Cookie Stealing Attack ?

In this tutorial i will explain how you can hack a Facebook/twitter accounts by stealing cookies. This method works only when the victims computer is in a LAN (local area network ).Best place to try out this is in schools ,collages ,cafes . where computers are connected in LAN .Before i proceed let me first explain cookies.

What Are Cookies ? And What Is The Use Of Stealing Cookies ?

Cookies are small files that stored on users computer by websites when a user visits them. The stored Cookies are used by the web server to identify and authenticate the user .For example when a user logins in Facebook a unique string is generated and one copy of it is saved on the server and other is saved on the users browser as Cookies.
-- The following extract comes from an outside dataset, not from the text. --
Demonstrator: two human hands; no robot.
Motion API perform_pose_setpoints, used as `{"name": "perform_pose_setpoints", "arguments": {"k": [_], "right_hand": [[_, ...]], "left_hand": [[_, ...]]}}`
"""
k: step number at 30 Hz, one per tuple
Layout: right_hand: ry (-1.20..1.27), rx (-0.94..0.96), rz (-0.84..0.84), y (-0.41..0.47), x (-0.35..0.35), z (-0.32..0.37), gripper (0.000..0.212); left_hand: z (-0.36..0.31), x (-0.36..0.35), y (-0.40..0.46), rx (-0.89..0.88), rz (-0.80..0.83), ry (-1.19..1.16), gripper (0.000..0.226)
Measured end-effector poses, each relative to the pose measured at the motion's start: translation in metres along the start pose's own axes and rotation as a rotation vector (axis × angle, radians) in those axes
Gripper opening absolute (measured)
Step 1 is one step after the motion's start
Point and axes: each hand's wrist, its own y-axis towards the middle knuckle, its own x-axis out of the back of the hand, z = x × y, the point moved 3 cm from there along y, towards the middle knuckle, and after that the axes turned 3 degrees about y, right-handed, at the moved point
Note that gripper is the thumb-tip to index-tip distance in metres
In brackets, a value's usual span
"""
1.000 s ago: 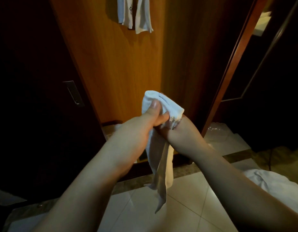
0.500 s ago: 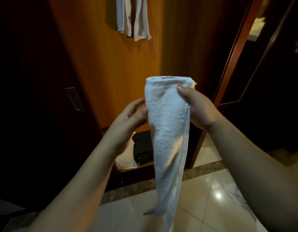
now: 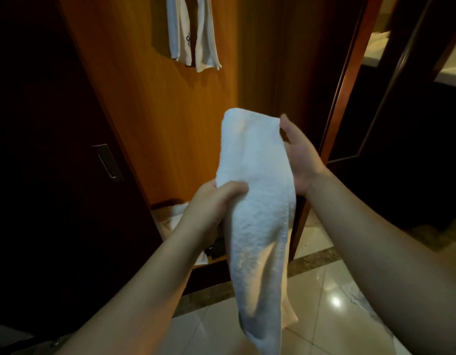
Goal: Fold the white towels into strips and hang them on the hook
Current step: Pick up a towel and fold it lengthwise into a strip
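Both hands [image 3: 214, 201] [image 3: 298, 155] are gripping a strip-folded towel [image 3: 257, 201]; above them two towels [image 3: 193, 34] are hanging, this one unhung.

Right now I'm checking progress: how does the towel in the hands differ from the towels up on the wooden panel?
The held towel is gripped by the left hand and right hand; the hung towels dangle free. The held towel is one broad strip; the hung towels show as several narrow strips, one with a dark mark. All are white.
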Motion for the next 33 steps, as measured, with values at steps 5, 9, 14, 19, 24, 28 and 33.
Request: {"name": "perform_pose_setpoints", "arguments": {"k": [5, 9, 14, 19, 24, 28, 33], "right_hand": [[0.083, -0.228, 0.11, -0.023, 0.014, -0.06, 0.11], [-0.045, -0.133, 0.0, -0.028, 0.016, -0.082, 0.102], [-0.252, 0.029, -0.062, -0.03, 0.011, -0.064, 0.085], [-0.218, 0.205, -0.044, -0.025, -0.005, -0.041, 0.047], [-0.208, 0.33, -0.029, -0.022, -0.023, -0.017, 0.043], [-0.371, 0.328, -0.038, -0.02, -0.03, -0.007, 0.039], [-0.577, 0.209, 0.009, -0.009, -0.041, 0.002, 0.042]], "left_hand": [[-0.017, 0.013, 0.007, 0.1, -0.121, -0.23, 0.045], [-0.031, 0.022, 0.011, 0.079, -0.181, -0.24, 0.051], [-0.044, 0.027, 0.009, 0.047, -0.136, -0.248, 0.061], [-0.059, 0.027, 0.01, -0.03, -0.114, -0.116, 0.058], [-0.078, 0.021, 0.012, -0.109, -0.103, -0.08, 0.053], [-0.091, 0.02, 0.016, -0.175, -0.092, -0.009, 0.044], [-0.104, 0.015, 0.031, -0.164, -0.017, 0.129, 0.036]]}}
Both are matched every time the user does any thing in his account

So if we steal the victims cookie and inject them in our browser we will be able to imitate the victims identity to the web server and thus we will be able to login is his account . This is called as Side jacking .The best thing about this is that we need not no the victims id or password all we need is the victims cookie.

Hack Facebook / Twitter By Stealing Cookies ?

1. Ettercap or Cain and able for ARP poisoning the victim
2. Wire shark for sniffing and stealing cookies
3. Firefox browser and Cookie logger add on for injecting the stolen cookies in our browser

1. First ARP poison the victim .For this you can refer my previous articles on how to ARP poison the victims computer using Cain and able or Ettercap

2. After ARP poisoning open Wire shark ,click capture button from the menu bar , then select interface .Now select your interface (usually eth0 ) finally click start capture .

3. Now you can see the packets being captured , wait for a while till the victim logs in his account( Facebook /twitter ),

4. Mean while Find the IP address of Facebook ,for this you can open CMD (command prompt ) and enter .Ping Facebook.com to find its IP address.

5. Now filter the packets by entering the the IP address (Facebook) in the filter bar and click apply

6. Now Locate HTTP Get /home.php  and copy all the cookie names and values in a notepad.

7. Now open Firefox and open add and edit cookies ,which we downloaded earlier , add all the cookie values and save them.

 8. Now open Facebook in a new tab , you will be logged in the victims account .


Ra Du ......you have hacked the victims Facebook account by stealing cookies , You can also follow the same steps to hack  Twitter accounts


Hope you enjoyed this tutorial , If you have any doubts please feel  free to post a comment.

Note: This tutorial is only for Educational Purposes, I did not take any responsibility of any misuse, you will be solely responsible for any misuse that you do. Hacking email accounts is criminal activity and is punishable under cyber crime and you may get upto 40 years of imprisonment, if got caught in doing so.